We visited Mount Vernon, which was as interesting as the National Gallery of Art was boring.
I rode the bumper cars at Glen Echo Park. Nearby, I gazed in awe at the treacherous rapids of the Great Falls of the Potomac.
Our Dairy Queen at home served up banana splits in a dinky plastic boat. A place in Bethesda shoveled gallons upon gallons of ice cream into their mammoth concoctions, which could cost as much as $60.
New and unfamiliar even to Washingtonians, let alone a small town boy, a McDonald's sprang up one summer at a busy intersection where you wouldn't want to stop now without an armed escort.
Hamburgers, 15 cents, over 1 million sold. They tasted a lot better then.
I tried other new foods. My uncle, a Marylander to the core, fetched a bushel of blue crabs that had come out of the Chesapeake and up the Potomac to the fish market that very day. Throw away the shell and lungs and eat everything else, he advised.
I saw the Washington Senators at Griffin Stadium. I had bean soup in the Senate dining room.

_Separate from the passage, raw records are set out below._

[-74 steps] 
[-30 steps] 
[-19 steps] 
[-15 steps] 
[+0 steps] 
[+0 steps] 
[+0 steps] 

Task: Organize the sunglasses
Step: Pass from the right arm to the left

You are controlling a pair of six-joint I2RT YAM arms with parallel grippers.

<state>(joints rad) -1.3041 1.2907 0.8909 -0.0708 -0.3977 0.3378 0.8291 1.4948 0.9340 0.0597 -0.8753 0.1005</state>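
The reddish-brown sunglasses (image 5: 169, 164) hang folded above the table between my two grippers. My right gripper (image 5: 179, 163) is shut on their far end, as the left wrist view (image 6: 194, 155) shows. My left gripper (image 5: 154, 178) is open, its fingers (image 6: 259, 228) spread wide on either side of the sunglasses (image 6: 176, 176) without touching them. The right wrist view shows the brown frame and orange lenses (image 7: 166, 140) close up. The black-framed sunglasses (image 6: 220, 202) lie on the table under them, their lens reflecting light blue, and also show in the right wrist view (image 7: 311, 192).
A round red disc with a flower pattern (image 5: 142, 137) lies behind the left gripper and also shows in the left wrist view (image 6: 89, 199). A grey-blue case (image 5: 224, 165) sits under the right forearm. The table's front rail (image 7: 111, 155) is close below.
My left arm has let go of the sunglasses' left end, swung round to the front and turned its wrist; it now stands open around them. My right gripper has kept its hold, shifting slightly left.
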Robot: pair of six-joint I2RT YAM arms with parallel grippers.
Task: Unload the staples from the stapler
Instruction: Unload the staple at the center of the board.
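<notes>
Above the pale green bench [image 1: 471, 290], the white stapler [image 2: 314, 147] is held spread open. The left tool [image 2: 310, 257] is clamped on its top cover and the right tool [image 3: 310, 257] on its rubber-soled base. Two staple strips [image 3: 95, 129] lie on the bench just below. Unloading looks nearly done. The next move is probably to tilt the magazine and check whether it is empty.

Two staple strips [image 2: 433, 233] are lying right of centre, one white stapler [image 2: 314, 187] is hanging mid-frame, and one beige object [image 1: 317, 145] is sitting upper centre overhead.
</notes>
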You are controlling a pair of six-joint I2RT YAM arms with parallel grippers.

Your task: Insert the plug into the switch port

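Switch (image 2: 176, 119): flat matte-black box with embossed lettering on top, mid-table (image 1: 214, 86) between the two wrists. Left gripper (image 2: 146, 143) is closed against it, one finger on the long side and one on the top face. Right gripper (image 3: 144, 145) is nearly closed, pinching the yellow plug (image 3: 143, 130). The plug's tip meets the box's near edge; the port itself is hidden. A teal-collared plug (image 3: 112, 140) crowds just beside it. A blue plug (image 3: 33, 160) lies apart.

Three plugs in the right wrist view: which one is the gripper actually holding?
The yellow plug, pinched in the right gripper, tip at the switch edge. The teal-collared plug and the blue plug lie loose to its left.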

Each day on our excursions, we passed Bolling Field, where hundreds of World War II fighters - aligned in neat rows with wings up - awaited consignment to the scrap heap.
One afternoon, my aunt noticed in the Washington Star that President Eisenhower would be greeting his counterpart from Thailand the next day.
So off we went to National Airport. Maybe a few dozen others gathered behind a chain link fence as Ike and his visitor strolled past, smiling and waving only a few feet away, as if security were not an issue.
What happened to those days, and will we ever see them again?
No.
But there's a chance that the ideals espoused by the great men who are memorialized in our nation's capital can be reclaimed.
All voters have to do is stop accepting empty complaints about Washington from the politicians who made Washington the way it is.